In Flavobacterium R1519, nicotine blocks zeaxanthin biosynthesis by specifically inhibiting the cyclization reaction. Lycopene (at high nicotine concentrations, e.g. 7.5mm) and rubixanthin (at low nicotine concentration, e.g. 1mm) replace zeaxanthin as the main carotenoid. On removal of the nicotine lycopene is converted into beta-carotene under anaerobic conditions and into zeaxanthin in the presence of O(2). The conversion in vivo of beta-carotene into zeaxanthin was also demonstrated. Cyclization (an anaerobic process) thus precedes hydroxylation (O(2)-requiring) in the biosynthesis of zeaxanthin. The conversion in vivo of rubixanthin into beta-cryptoxanthin and into zeaxanthin was demonstrated, thus indicating the operation of alternative pathways of zeaxanthin biosynthesis. Several alternative biosynthetic pathways are considered and the results are also discussed in terms of reaction sequences of carotenoid ;half-molecules'.

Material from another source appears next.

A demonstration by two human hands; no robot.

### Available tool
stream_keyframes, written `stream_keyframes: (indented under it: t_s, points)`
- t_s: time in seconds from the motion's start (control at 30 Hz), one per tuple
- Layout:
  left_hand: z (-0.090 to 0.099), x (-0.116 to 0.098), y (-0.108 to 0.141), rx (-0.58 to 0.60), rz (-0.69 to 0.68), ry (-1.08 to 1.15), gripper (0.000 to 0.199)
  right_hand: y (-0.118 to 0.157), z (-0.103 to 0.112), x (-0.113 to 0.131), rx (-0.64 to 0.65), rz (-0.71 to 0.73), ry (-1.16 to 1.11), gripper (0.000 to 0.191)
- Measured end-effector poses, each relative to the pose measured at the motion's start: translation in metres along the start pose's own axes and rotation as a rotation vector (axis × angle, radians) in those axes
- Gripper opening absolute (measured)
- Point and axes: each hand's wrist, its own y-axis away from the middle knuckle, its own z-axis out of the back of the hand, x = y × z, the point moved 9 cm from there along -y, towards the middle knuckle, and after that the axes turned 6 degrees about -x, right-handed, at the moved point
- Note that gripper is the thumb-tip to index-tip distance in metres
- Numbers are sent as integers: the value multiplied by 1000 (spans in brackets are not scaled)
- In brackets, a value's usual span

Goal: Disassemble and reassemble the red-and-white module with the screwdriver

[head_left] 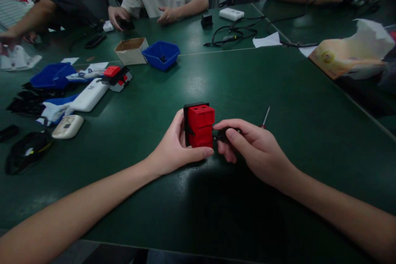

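My left hand (171,150) is holding the red block (201,128) with its black plate (186,126), above the near middle of the table (247,86). My right hand (260,148) is pinching a small black part (222,134) at the block's right side; I cannot tell if these 2 touch. A screwdriver (265,116) lies just beyond my right hand.

Red block (201,128) in left hand (174,148), black piece (223,134) (slim) in right hand (258,148)
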Motion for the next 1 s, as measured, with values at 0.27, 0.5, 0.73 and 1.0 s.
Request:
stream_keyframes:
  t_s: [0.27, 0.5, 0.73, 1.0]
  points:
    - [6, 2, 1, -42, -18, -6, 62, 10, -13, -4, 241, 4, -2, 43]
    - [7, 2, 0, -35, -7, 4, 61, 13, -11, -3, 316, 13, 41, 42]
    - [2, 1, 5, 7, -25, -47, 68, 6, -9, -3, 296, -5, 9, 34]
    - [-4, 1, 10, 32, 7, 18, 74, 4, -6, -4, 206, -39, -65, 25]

在黄杆菌R1519中,尼古丁通过特异性抑制环化反应来阻断玉米黄质的生物合成。番茄红素(在高尼古丁浓度下,如7.5mM)和玉红黄质(在低尼古丁浓度下,如1mM)取代玉米黄质成为主要类胡萝卜素。去除尼古丁后,番茄红素在厌氧条件下转化为β-胡萝卜素,在有O₂存在时转化为玉米黄质。还证明了β-胡萝卜素在体内可转化为玉米黄质。因此,在玉米黄质的生物合成中,环化(一个厌氧过程)先于羟基化(需要O₂)。证明了玉红黄质在体内可转化为β-隐黄质和玉米黄质,从而表明存在玉米黄质生物合成的替代途径。文中考虑了几种替代生物合成途径,并根据类胡萝卜素“半分子”的反应序列对结果进行了讨论。